AS we all know, Jamaica’s music has embedded itself in the global consciousness with matchless cross-generational appeal. Nowhere have we seen richer evidence in recent times than at the Art of Reggae exhibition, which is currently on view at the National Gallery of Jamaica.

The showcase brings together the best 100 pieces from the 2018 International Reggae Poster Design Competition, which drew submissions from countries as far-flung as Greece, Ghana, Finland, the UK, Australia and Poland, among others.

You are awed by the visually appealing creations (digital prints, abstracts, drawings, graphics, etc.) in professional and student categories. At its core, the exhibition highlights an impressive array of reggae iconography cleverly depicted with a bold, vibrant palette.

The all-conquering reggae lion makes multiple appearances – in works by Denmark’s Simone Bernini, China’s Huang Yang and Iran’s Mohammad Onookosari, who reminds us that “Reggae music is a symbol of coexistence and peace.”

Some of the genre’s most celebrated ambassadors are impressively immortalized.
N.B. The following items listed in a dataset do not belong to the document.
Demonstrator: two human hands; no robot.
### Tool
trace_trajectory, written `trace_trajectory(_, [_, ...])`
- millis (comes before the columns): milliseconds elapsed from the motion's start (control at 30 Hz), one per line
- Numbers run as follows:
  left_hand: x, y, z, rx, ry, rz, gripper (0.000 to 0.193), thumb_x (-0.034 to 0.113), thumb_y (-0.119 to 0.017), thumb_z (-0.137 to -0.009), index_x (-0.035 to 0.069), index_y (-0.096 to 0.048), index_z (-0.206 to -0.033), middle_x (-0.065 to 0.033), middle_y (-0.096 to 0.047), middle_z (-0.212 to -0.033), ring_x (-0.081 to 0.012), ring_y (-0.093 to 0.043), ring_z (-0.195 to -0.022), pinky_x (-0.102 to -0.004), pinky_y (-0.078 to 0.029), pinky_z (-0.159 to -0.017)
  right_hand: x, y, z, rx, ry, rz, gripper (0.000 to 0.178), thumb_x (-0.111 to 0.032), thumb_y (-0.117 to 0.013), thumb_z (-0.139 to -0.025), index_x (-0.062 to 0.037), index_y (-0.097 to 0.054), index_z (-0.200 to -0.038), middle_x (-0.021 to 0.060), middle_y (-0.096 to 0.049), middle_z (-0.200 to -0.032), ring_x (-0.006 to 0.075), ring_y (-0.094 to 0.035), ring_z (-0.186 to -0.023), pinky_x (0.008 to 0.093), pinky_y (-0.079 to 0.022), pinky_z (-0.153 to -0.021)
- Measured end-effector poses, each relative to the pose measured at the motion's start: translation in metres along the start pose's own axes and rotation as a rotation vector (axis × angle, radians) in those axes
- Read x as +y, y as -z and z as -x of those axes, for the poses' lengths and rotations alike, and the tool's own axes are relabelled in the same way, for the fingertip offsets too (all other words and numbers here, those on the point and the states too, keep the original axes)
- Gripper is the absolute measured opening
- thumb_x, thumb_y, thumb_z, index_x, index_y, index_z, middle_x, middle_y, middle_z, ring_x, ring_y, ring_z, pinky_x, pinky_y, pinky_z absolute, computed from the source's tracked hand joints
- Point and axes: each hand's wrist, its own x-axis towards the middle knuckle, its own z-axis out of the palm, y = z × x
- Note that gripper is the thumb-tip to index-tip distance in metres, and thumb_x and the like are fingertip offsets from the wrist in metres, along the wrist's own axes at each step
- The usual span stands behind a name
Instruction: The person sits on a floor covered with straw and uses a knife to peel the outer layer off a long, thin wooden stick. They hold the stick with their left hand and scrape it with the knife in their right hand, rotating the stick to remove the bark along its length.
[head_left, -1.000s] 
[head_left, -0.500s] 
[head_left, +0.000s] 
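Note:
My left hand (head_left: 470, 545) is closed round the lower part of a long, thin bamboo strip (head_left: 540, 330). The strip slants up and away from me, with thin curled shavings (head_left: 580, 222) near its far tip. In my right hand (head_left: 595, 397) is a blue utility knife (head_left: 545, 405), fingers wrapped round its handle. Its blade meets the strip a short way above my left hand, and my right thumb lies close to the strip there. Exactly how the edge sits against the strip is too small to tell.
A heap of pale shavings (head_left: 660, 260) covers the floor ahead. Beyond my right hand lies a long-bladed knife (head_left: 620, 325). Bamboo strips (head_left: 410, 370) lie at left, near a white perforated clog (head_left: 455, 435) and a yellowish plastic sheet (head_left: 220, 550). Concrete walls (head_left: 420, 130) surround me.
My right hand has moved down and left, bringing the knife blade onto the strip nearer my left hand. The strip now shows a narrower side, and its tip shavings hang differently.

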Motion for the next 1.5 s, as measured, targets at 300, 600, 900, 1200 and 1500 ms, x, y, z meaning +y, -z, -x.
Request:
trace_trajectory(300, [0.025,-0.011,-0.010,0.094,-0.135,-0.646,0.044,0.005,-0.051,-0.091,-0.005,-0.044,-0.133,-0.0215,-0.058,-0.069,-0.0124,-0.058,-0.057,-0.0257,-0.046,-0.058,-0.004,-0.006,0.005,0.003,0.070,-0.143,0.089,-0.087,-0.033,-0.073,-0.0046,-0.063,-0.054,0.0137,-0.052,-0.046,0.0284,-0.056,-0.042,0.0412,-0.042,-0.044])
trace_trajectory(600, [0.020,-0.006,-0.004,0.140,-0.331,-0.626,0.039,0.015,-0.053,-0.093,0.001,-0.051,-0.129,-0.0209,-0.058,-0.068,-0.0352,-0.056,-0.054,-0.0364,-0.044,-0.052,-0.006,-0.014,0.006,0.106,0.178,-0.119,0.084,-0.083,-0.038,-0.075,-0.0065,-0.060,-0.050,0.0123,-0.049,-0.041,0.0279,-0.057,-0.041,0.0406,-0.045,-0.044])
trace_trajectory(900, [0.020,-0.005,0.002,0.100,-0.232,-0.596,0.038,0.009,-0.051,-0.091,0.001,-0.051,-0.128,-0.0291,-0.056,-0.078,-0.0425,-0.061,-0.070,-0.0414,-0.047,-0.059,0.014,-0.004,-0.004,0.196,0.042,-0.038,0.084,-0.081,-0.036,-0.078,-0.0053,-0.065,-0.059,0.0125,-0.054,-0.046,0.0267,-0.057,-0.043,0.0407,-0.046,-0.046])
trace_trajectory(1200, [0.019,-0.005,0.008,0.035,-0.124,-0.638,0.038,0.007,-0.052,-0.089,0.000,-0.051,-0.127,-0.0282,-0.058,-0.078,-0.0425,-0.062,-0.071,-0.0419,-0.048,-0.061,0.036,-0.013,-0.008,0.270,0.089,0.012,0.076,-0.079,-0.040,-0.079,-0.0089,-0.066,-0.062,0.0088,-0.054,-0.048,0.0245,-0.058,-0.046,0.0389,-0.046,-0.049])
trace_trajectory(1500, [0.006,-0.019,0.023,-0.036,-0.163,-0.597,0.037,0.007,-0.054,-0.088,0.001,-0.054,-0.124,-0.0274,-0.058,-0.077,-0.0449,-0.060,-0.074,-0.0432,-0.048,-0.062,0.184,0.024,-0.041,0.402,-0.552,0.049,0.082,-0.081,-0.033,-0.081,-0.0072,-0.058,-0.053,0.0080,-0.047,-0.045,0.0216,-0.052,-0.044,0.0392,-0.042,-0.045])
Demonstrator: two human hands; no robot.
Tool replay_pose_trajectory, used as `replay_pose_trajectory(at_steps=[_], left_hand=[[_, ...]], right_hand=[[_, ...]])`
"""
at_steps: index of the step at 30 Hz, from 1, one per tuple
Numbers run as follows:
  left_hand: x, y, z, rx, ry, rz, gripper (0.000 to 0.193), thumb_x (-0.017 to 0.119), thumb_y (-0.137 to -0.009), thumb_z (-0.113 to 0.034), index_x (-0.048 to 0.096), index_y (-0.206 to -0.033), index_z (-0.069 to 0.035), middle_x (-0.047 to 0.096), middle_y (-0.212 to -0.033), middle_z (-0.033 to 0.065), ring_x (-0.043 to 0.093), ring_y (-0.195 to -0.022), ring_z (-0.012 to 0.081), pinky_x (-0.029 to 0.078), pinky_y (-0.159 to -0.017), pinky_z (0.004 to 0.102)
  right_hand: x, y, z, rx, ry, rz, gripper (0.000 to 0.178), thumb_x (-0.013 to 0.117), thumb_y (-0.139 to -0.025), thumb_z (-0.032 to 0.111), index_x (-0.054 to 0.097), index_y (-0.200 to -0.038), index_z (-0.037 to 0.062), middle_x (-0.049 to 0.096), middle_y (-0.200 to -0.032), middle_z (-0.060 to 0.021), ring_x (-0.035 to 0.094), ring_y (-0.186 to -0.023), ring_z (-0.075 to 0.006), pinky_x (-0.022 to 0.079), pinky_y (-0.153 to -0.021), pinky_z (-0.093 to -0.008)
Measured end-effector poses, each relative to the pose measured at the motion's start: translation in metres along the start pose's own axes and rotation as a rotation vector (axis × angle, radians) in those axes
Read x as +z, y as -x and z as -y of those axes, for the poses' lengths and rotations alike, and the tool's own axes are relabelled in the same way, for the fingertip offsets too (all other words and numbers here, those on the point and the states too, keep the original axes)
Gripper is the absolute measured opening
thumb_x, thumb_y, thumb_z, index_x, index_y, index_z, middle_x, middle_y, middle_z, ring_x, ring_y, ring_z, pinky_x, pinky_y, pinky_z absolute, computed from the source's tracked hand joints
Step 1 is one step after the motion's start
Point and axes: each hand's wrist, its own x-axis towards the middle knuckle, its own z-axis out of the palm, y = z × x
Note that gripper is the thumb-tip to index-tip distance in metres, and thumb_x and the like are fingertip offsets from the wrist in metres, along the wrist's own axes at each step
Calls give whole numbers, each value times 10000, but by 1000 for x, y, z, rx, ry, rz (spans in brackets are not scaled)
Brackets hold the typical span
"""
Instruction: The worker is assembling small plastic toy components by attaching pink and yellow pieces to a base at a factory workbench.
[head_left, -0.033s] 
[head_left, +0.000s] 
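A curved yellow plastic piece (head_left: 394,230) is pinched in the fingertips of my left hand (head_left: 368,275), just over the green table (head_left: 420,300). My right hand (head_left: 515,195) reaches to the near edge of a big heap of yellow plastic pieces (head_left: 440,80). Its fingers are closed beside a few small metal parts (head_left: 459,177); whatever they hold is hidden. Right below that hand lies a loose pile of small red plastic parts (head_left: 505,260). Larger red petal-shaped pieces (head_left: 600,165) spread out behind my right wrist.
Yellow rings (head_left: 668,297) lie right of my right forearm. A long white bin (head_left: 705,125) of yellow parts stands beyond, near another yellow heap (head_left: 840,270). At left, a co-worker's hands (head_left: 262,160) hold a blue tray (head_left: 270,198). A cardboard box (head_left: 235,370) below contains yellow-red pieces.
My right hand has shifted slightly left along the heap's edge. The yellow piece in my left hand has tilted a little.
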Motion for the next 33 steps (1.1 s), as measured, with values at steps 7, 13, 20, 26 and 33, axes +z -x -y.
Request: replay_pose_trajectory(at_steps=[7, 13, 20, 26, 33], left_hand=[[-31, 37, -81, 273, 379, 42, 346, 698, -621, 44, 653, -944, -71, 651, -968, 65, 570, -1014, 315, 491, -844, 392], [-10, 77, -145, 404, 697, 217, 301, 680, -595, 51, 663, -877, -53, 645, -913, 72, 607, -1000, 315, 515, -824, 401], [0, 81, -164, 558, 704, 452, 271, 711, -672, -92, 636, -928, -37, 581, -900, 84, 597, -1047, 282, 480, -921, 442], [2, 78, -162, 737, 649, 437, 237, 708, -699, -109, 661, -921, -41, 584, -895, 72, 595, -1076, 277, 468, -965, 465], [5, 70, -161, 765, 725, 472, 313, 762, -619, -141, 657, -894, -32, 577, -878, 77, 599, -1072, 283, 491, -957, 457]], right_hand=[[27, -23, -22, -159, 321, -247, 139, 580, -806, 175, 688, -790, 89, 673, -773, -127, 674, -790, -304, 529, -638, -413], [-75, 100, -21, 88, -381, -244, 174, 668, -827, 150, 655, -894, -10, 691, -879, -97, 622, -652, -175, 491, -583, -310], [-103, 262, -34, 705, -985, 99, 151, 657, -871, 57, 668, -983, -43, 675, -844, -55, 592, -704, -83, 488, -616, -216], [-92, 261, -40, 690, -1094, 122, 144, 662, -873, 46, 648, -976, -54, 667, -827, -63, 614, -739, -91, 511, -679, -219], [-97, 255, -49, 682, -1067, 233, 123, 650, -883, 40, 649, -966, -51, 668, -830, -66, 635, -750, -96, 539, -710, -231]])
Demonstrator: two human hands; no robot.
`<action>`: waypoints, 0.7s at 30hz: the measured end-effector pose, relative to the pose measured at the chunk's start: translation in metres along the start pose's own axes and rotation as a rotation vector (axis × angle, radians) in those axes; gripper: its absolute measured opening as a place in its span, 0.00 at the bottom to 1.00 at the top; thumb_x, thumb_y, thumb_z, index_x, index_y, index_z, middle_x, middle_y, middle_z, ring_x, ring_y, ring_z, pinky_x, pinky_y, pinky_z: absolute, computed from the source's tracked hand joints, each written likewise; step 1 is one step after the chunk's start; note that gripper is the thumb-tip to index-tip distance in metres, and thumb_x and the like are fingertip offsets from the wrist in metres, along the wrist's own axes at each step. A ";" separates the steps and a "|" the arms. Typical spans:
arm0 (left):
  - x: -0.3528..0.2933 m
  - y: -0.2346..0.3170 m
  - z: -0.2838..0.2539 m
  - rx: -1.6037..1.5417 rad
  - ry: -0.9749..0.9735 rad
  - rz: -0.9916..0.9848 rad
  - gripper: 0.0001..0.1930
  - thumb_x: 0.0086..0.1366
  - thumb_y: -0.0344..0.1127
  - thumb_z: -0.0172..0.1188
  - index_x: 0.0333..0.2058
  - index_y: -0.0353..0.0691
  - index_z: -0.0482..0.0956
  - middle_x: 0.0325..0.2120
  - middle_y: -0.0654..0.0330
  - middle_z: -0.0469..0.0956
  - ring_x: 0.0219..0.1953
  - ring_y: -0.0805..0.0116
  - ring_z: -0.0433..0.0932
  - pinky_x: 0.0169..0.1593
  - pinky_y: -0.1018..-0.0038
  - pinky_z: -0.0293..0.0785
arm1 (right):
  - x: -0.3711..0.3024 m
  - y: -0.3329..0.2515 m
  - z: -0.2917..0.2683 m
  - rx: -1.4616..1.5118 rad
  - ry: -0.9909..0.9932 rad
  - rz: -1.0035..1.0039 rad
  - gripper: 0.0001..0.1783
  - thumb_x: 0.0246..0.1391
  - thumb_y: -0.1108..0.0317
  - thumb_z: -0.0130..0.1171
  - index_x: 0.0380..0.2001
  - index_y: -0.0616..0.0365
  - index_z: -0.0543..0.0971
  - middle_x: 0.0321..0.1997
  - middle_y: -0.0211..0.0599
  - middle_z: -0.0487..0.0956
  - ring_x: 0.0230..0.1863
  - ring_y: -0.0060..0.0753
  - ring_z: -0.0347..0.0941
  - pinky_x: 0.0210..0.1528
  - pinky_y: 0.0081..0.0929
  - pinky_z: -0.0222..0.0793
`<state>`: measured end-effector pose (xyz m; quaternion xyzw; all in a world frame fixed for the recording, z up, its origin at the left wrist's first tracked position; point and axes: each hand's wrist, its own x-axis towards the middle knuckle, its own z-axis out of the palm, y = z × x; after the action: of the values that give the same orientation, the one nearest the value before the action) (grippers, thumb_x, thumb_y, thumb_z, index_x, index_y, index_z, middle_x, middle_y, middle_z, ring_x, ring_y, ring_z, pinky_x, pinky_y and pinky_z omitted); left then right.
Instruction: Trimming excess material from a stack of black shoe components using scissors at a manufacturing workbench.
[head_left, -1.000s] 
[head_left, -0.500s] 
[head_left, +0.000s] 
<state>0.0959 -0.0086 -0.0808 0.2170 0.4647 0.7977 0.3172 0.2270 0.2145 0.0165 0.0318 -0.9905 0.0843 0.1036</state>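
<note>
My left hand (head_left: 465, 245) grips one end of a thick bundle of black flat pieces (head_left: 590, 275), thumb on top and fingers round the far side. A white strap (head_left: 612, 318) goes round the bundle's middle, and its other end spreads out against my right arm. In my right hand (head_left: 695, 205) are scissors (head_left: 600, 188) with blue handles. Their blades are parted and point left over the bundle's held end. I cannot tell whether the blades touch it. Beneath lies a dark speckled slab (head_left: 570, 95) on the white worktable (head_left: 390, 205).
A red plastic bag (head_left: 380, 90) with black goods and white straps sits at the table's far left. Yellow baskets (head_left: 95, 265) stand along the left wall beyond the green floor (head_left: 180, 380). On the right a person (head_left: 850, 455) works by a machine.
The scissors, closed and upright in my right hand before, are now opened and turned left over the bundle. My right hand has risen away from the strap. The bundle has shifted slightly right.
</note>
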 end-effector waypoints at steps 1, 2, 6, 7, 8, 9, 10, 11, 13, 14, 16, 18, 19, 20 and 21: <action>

Highlights include Roshane Taylor’s “Chronixx – Reggae Revival”, Matisyahu portrayed as a mystical prophet/sorcerer by Poland’s Rafael Rola and Damian ‘Junior Gong’ Marley brought to life in a captivating painting by Monica Avile (Mexico).

The Bob Marley homages, in deep, moody tones, are plentiful, with offerings by Ernesto Jacobo (USA), Ilknur Karahan (Turkey) and Jacek Tofil (Poland), among others. Even the sound system gets its due, thanks to Germany’s Fonzo Moto and Portugal’s Ruben Pereira.
Fusing a clever concept with effective execution, the competition’s overall winner, Vinicio Sejas (Bolivia) outshone his rivals with a regal reggae lion viewing the world through an old-school cassette tape. It’s an iconic, memorable image – as one would expect from a series of works offering global interpretations of the reggae beat via artistic imagery.